During the Seventies and Eighties, the rival Miss UK competition was watched by millions of TV viewers, with the winner going on to represent Britain in the Miss World competition.
Last year, the current Miss Great Britain, Gemma Garrett, 28, from Belfast, polled 113 votes when she stood in the Crewe and Nantwich by-election in an effort to ‘get more beautiful women in Parliament’.
But the past five years have seen the competition immersed in controversy.
In 2006, TV presenter and former Miss Great Britain Liz Fuller, joint founder of the competition’s new organising company, was bought out by Mr de Keyser following a bitter rift.
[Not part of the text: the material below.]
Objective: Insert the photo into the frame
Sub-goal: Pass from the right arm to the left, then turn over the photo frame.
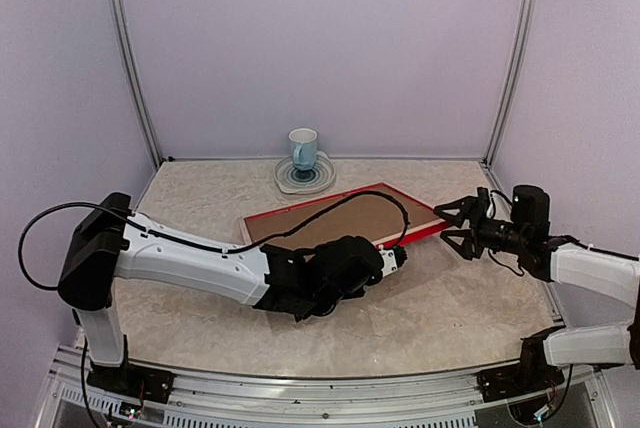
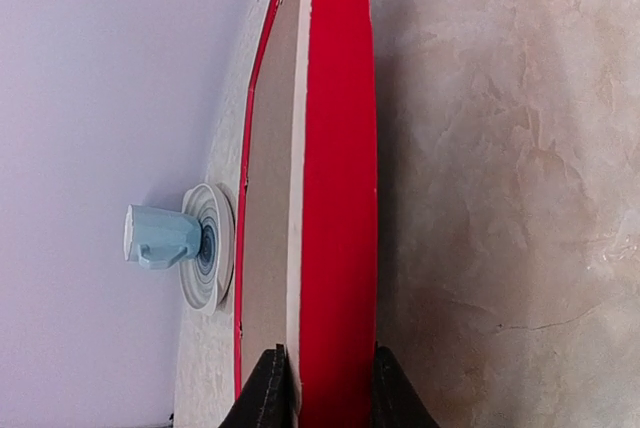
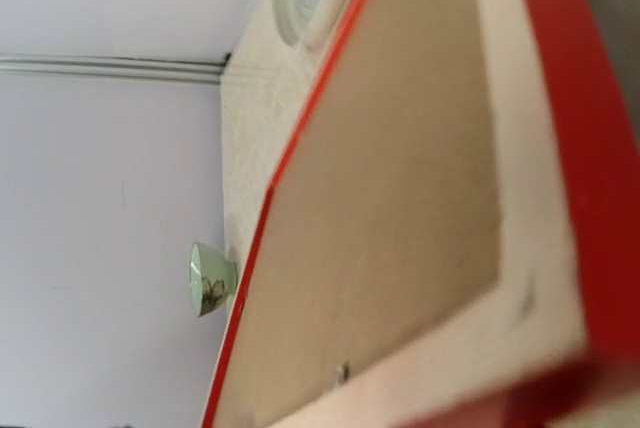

Mr de Keyser claimed Ms Fuller, who won the competition in 1997, had been ‘a nightmare’, adding: ‘I had endless problems with her – she failed to turn up to board meetings and refused to endorse cheques, which meant we couldn’t pay anybody.’
In the same year, winner Danielle Lloyd was stripped of the title after it was revealed that she was dating one of the judges, the former England footballer Teddy Sheringham.
However, should the competition fail to be staged this year, it will not be the first time the country has been without a current Miss Great Britain.
The competition was suspended in 1989 following a fall-off in the numbers of people interested in beauty pageants, only to return seven years later.
Mr de Keyser, whose De Keyser Fashions distributes Victoria Beckham’s jeans range in the UK, admitted that the economic turmoil had been behind his decision to call off the event on February 28 but denied that the competition had been permanently cancelled.
He said: ‘It has just been postponed. Another date will be issued very soon. At the moment I am just looking around for a date in May.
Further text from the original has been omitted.